The relationships among the population, frame, and sample determine the **scope of inference**: the _**extent to which conclusions based on the sample are generalizable**_. 

A good sampling design can ensure that the statistical properties of the sample are expected to match those of the population. If so, it is sound to generalize:

* the sample is said to be *representative* of the population 
* and the scope of inference is *broad*.

A poor sampling design will produce samples that distort the statistical properties of the population. If so, it is not sound to generalize:

* sample statistics are subjet to bias
* and the scope of inference is *narrow*.

## Characterizing sampling designs

The sampling scenarios above can be differentiated along two key attributes:

1. The overlap between the sampling frame and the population. 
    + frame $=$ population
    + frame $\subset$ population 
    + frame $\cap$ population $\neq \emptyset$
    

2. The mechanism of obtaining a sample from the sampling frame.
    + census
    + random sample 
    + probability sample 
    + nonrandom (convenience) sample

*If you can articulate these two points, you have fully characterized the sampling design.*

## Inclusion probabilities

In order to describe sampling mechanisms precisely, we need a little terminology.

For any way of drawing a sample from a frame, each unit has some **inclusion probability** -- _**the probability of being included in the sample**_.

Let's suppose that the frame $F$ comprises $N$ units, and denote the inclusion probabilities by:

$$p_i = P(\text{unit } i \text{ is included in the sample})$$

The inclusion probability of each unit is usually determined by the physical procedure of collecting data, rather than fixed *a priori*.

## Sampling mechanisms

**Sampling mechanisms** are _**methods of drawing samples**_ and are categorized into four types based on inclusion probabilities.

* in a **census** every unit is included
    + $p_i = 1$ for every unit $i = 1, \dots, N$
    

* in a **random sample** every unit is equally likely to be included
    + $p_i \propto \frac{1}{N}$ for every unit $i = 1, \dots, N$

* in a **probability sample** units have different inclusion probabilities
    + $p_i \neq p_j$ for at least one $i \neq j$

* in a **nonrandom sample** inclusion probabilities are indeterminate
    + $p_i = \;?$

## Revisiting example datasets

Let's characterize the sampling designs of some of our example datasets.

### GDP data

Annual observations of GDP growth for 234 countries from 1961 - 2018.

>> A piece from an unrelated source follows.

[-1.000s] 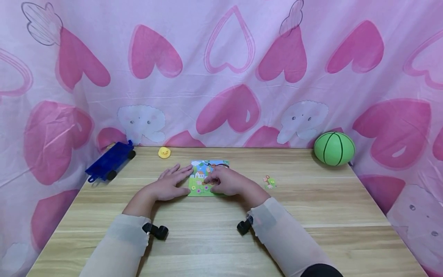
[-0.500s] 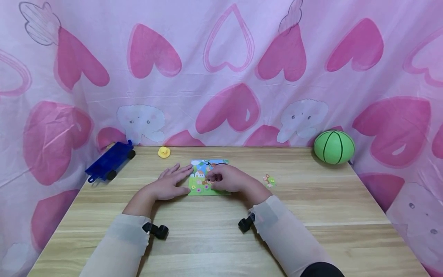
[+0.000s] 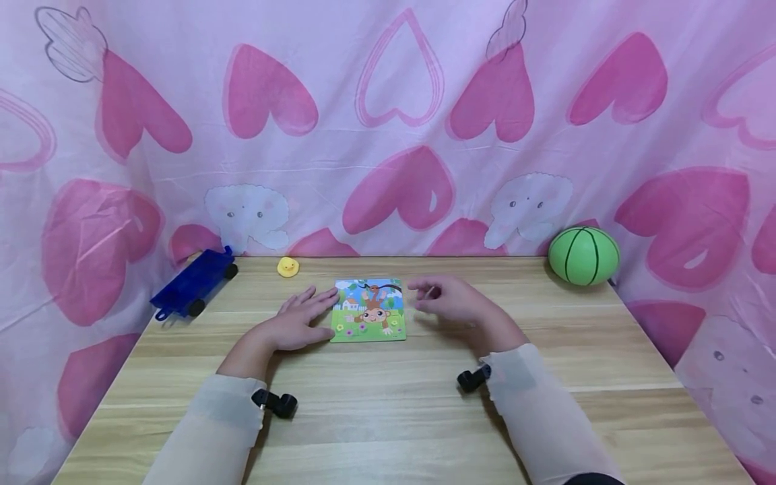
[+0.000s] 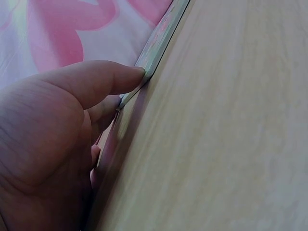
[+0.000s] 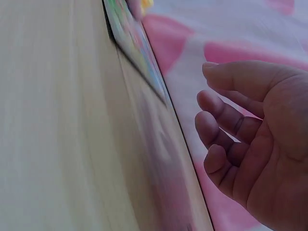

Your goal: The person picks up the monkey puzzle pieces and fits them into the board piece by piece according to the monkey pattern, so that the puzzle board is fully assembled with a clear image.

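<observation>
A square monkey jigsaw puzzle (image 3: 368, 311) lies flat on the wooden table, showing a monkey hanging from a branch above flowers. My left hand (image 3: 297, 323) rests at its left side, fingers stretched out and fingertips on the edge. In the left wrist view the thumb (image 4: 127, 79) touches the puzzle's corner (image 4: 153, 62). Just right of the puzzle, my right hand (image 3: 451, 300) is raised over the table with loosely bent fingers. The right wrist view shows nothing between the thumb and fingers (image 5: 209, 127). The small loose puzzle piece seen earlier is hidden behind the right hand and wrist.
A blue toy cart (image 3: 195, 283) stands at the table's back left, with a yellow rubber duck (image 3: 287, 267) to its right. The green ball (image 3: 584, 256) sits at the back right corner. Behind the table (image 3: 388, 417) hangs a pink heart-patterned curtain (image 3: 327, 168).
My right hand has let go and moved right, off the puzzle, uncovering the monkey picture and covering the loose piece. The left hand stays where it was.
</observation>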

* Population: all countries existing between 1961-2019.
* Frame: all countries reporting economic output for some year between 1961 and 2019.
* Sample: equal to frame.

So:

1. Overlap: frame partly overlaps population.
2. Mechanism: sample is a census of the frame.

*This is administrative data.* 

Scope of inference: none.

## Revisiting example datasets

Let's characterize the sampling designs of some of our example datasets.

### Mammal data

Observations of average brain and body weights for 62 mammal species.

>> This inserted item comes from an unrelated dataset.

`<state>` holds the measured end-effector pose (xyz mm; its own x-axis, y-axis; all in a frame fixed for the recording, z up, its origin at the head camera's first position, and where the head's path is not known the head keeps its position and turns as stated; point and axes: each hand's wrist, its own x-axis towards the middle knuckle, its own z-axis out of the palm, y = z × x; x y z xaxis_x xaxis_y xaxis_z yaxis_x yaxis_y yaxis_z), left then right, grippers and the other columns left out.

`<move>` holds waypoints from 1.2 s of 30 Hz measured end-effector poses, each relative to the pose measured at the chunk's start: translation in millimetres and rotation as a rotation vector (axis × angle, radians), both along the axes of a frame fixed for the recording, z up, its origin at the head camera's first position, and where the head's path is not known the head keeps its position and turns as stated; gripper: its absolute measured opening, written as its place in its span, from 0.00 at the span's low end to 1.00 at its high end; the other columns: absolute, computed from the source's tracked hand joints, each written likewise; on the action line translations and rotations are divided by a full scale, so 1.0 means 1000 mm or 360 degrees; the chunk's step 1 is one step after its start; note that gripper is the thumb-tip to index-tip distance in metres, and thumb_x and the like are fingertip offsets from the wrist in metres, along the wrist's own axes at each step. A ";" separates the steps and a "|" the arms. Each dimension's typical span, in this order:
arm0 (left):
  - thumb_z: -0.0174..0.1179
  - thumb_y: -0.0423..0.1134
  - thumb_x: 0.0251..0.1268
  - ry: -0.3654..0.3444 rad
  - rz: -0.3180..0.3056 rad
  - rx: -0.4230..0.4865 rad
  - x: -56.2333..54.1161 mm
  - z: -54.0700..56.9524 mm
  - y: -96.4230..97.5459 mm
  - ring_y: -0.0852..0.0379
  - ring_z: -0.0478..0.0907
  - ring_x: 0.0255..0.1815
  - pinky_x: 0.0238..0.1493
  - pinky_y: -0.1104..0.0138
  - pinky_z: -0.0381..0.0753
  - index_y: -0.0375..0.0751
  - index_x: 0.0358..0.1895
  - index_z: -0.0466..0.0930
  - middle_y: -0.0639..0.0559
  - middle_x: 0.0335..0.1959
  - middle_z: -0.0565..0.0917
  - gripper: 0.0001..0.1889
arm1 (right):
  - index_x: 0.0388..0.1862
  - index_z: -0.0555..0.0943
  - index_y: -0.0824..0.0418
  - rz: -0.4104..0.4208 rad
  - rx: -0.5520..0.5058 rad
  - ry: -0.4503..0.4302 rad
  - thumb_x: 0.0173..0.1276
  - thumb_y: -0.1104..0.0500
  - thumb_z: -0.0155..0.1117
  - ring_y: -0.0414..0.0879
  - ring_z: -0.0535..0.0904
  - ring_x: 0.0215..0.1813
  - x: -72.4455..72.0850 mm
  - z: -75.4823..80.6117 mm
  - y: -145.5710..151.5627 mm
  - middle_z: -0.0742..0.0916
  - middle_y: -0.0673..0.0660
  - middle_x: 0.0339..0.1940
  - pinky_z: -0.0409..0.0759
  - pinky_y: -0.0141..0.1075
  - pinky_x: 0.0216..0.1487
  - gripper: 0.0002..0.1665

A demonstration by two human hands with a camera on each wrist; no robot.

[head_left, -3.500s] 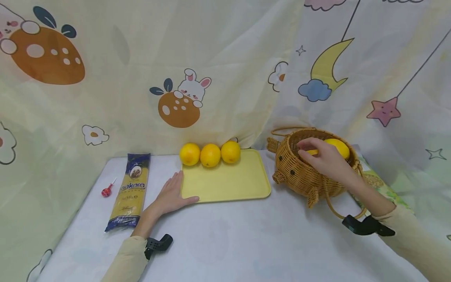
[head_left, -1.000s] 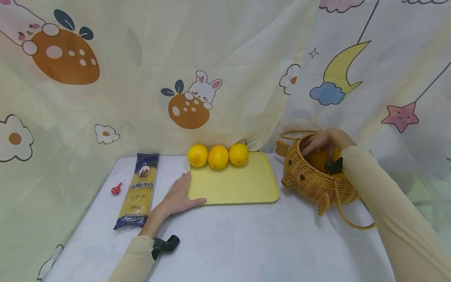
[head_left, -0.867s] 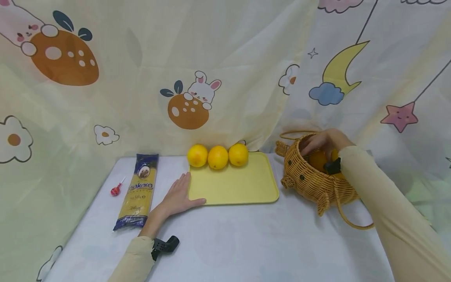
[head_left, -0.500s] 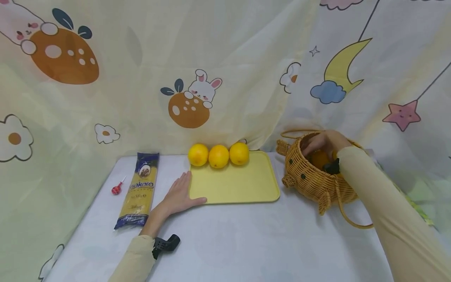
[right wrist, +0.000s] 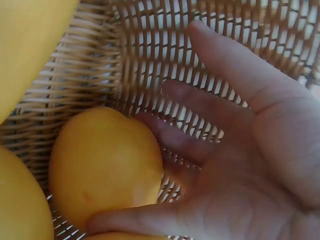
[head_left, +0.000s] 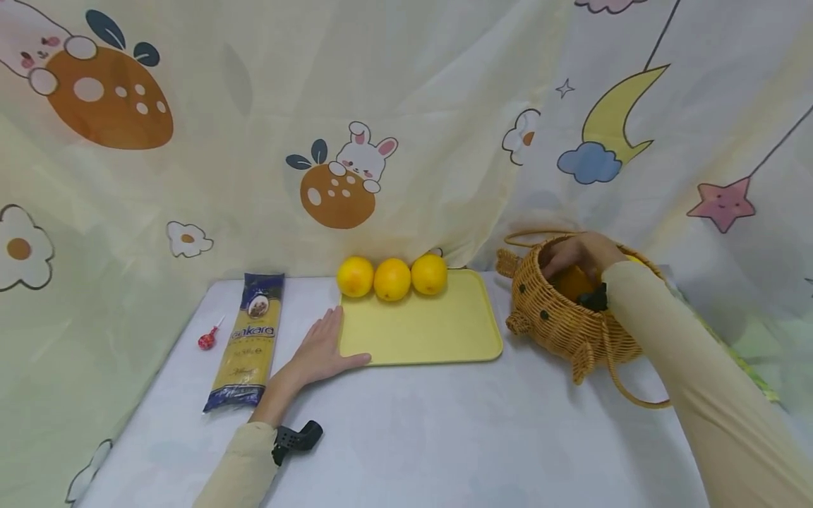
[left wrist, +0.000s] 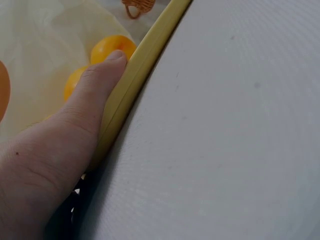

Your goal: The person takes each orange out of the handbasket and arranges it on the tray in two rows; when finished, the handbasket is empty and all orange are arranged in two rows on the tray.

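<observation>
My left hand [head_left: 324, 348] lies at the near left corner of a yellow tray [head_left: 422, 335], fingers straight along its left side and thumb along the front rim. Three oranges [head_left: 392, 279] stand in a row at the tray's far left edge. At the right, my right hand [head_left: 579, 254] reaches down into a wicker basket [head_left: 562, 331] with a pig face. Inside it, in the right wrist view, an orange [right wrist: 105, 165] touches the fingertips of the spread hand. One digit runs along the fruit's lower edge; the upper two fingers are off it. More oranges [right wrist: 20, 200] lie beside it.
Left of the tray lies a blue and yellow pasta packet [head_left: 248, 346], with a red lollipop [head_left: 207, 340] beside it. One basket handle [head_left: 629, 391] hangs onto the white table on the near side. A printed curtain [head_left: 254, 141] closes off the back.
From over the basket rim, my right hand has gone down inside among the oranges, the forearm now crossing the basket's right side. The left hand keeps its place on the tray.
</observation>
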<state>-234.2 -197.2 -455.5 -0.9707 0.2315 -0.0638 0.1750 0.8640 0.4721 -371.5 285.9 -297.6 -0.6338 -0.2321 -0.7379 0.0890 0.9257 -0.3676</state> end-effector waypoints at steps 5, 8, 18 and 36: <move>0.56 0.79 0.46 0.0002 0.0006 0.0001 0.000 0.003 -0.001 0.43 0.38 0.82 0.81 0.48 0.39 0.35 0.78 0.34 0.39 0.80 0.40 0.68 | 0.76 0.52 0.68 0.0124 -0.0071 0.0050 0.69 0.40 0.57 0.72 0.47 0.76 -0.004 0.002 0.001 0.53 0.73 0.77 0.63 0.72 0.64 0.50; 0.57 0.78 0.47 -0.0003 0.0004 0.0017 0.001 0.003 0.000 0.43 0.38 0.82 0.81 0.48 0.39 0.35 0.78 0.34 0.39 0.80 0.40 0.68 | 0.77 0.49 0.68 0.0106 -0.0076 0.0048 0.69 0.39 0.57 0.73 0.47 0.76 -0.005 0.001 0.004 0.52 0.73 0.77 0.61 0.72 0.66 0.51; 0.57 0.78 0.47 0.0011 0.0005 0.0017 0.002 0.004 -0.003 0.41 0.38 0.81 0.80 0.47 0.39 0.34 0.78 0.34 0.38 0.80 0.40 0.67 | 0.77 0.47 0.66 0.0096 -0.0123 0.0035 0.70 0.40 0.56 0.72 0.45 0.76 -0.006 0.012 0.012 0.50 0.73 0.77 0.62 0.71 0.66 0.50; 0.57 0.77 0.48 0.0012 0.0003 0.0014 0.003 -0.001 0.001 0.41 0.38 0.81 0.80 0.48 0.39 0.33 0.77 0.34 0.38 0.80 0.40 0.67 | 0.75 0.50 0.73 0.0034 -0.0061 0.0065 0.74 0.49 0.53 0.75 0.46 0.75 0.000 0.017 0.019 0.51 0.78 0.76 0.66 0.62 0.70 0.43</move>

* Population: all mammals.
* Frame: all mammal species that die of natural causes in monitorerd areas.
* Sample: individuals from 62 species sampled opportunistically.

So:

1. Overlap: frame is a subset of population.
2. Mechanism: convenience sampling.

*We didn't give this a name, but let's call it 'convenience data'.* 

Scope of inference: none.

## Revisiting example datasets

Let's characterize the sampling designs of some of our example datasets.

### BRFSS data

Phone surveys of 418K U.S. residents in 2019.

* Population: all U.S. residents.
* Frame: all adult U.S. residents with phone numbers.
* Sample: 418K adult U.S. residents with phone numbers.

So:

1. Overlap: frame is a subset of the population.
2. Mechanism: probability sample.
    + Randomly selected phone numbers were dialed in each state.

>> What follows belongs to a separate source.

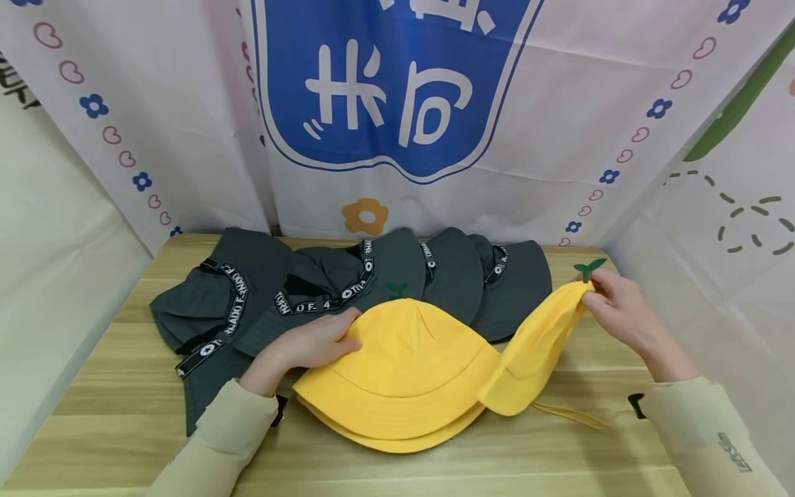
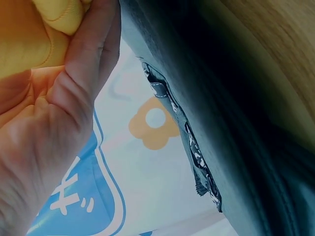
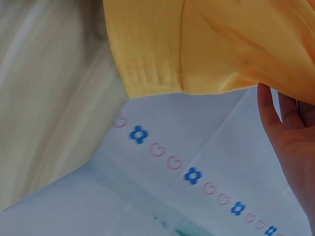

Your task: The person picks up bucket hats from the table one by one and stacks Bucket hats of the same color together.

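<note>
Wood-grain table point(image 1: 497, 466), overlapping dark grey hats point(image 1: 397, 259), black lettered bands point(image 1: 237, 304)

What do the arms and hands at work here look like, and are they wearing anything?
They are a person's. The left hand and right hand are bare, with no gloves visible. The left sleeve and right sleeve are pale beige with broad cuffs; dark lettering marks the right one. A small black piece shows beside each cuff.

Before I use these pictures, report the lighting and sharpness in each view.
Head view: even light, the yellow hats crisp, a soft shadow on the table at right; left wrist view: the dark hat sinks into near-black shade, the backdrop pale and hazy; right wrist view: the table's grain smeared and soft.
</note>
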`<state>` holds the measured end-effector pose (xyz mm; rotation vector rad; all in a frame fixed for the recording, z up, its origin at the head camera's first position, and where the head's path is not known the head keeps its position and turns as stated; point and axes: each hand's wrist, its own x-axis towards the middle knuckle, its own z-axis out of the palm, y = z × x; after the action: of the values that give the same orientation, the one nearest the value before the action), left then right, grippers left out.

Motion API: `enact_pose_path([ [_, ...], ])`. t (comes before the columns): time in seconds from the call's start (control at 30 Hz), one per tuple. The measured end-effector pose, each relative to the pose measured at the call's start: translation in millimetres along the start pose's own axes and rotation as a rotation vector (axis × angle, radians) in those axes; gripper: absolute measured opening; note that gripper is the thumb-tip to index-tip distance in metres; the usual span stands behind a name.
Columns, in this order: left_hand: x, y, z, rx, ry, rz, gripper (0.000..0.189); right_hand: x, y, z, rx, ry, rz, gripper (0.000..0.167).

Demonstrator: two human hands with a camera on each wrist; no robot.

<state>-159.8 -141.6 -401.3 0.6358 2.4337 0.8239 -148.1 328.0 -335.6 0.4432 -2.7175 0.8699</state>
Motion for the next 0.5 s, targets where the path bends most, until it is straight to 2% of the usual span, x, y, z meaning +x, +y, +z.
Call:
enact_pose_path([
  [0.2,0.2,-0.9,0.9,0.000,0.005,0.002,0.039,10.6,-37.8,4.9,0.052,-0.043,-0.104,0.017],
  [0.33,0.1,-0.5,0.8,0.008,0.008,0.010,0.039,17.7,-58.2,9.6,0.013,-0.075,-0.168,0.012],
  [0.43,0.3,-0.3,0.4,0.014,0.013,0.019,0.038,23.2,-68.6,14.3,-0.007,-0.128,-0.224,0.009],
  [0.5,0.6,-0.4,0.0,0.022,0.017,0.030,0.036,27.0,-74.0,18.2,0.006,-0.199,-0.229,0.010],
])
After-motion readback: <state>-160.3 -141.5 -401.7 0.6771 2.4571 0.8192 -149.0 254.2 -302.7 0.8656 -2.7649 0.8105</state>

*This is a typical sample.*

Scope of inference: adult residents with phone numbers.

## Revisiting example datasets

Let's characterize the sampling designs of some of our example datasets.

### Your turn: baby names

Records of given names of babies in CA from 1990 - 2018.

* Population: 
* Frame: 
* Sample:

So:

1. Overlap: 
2. Mechanism: 

*This is __________________ data.*

Scope of inference:

## Revisiting example datasets

Let's characterize the sampling designs of some of our example datasets.

### Your turn: SB weather data

Daily records of min/max temperatures at SB airport from January to March 2021.

* Population: 
* Frame: 
* Sample:

So:

1. Overlap: 
2. Mechanism: 

*This is __________________ data.*

Scope of inference:

## Statistical bias

Statistical **bias** is the average difference between a sample property and a population property across all possible samples under a particular sampling design.
* In short, arises from systematic over- or under-representation of units.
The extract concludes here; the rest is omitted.